[BRIEF] Repeat all of the data precisely.

---- DATASET SECTION

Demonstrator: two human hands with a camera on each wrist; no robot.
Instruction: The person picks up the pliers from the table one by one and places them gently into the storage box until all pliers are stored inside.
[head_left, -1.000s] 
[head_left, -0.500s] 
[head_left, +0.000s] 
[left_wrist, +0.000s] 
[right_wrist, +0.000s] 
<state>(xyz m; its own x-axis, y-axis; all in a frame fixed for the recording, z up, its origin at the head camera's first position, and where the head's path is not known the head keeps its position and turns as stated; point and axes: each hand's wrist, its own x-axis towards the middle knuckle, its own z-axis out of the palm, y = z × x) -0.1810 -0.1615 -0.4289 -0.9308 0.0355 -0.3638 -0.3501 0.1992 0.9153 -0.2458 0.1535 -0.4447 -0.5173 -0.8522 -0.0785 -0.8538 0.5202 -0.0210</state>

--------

[RESULT OF THE TASK]
Demonstrator: two human hands with a camera on each wrist; no robot.
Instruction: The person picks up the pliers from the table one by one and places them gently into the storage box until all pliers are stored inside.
[head_left, -1.000s] 
[head_left, -0.500s] 
[head_left, +0.000s] 
[left_wrist, +0.000s] 
[right_wrist, +0.000s] 
<state>(xyz m; its own x-axis, y-axis; all in a frame fixed for the recording, z up, its origin at the head camera's first position, and where the head's path is not known the head keeps its position and turns as stated; point and axes: each hand's wrist, its own x-axis towards the middle knuckle, its own z-axis out of the palm, y = z × x) -0.1810 -0.1615 -0.4289 -0.9308 0.0355 -0.3638 -0.3501 0.1992 0.9153 -0.2458 0.1535 -0.4447 -0.5173 -0.8522 -0.0785 -0.8538 0.5202 -0.0210</state>

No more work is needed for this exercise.